[[ Supplied information open ]]

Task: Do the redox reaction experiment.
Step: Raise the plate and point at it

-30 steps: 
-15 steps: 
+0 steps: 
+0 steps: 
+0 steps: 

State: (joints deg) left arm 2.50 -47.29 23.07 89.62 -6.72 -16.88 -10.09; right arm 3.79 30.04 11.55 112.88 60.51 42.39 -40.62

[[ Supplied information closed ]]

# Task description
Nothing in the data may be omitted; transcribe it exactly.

# Finished task
Task: Do the redox reaction experiment.
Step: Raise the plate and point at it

-30 steps: 
-15 steps: 
+0 steps: 
+0 steps: 
+0 steps: 

State: (joints deg) left arm 2.50 -47.29 23.07 89.62 -6.72 -16.88 -10.09; right arm 3.79 30.04 11.55 112.88 60.51 42.39 -40.62

Nothing further is needed for the exercise.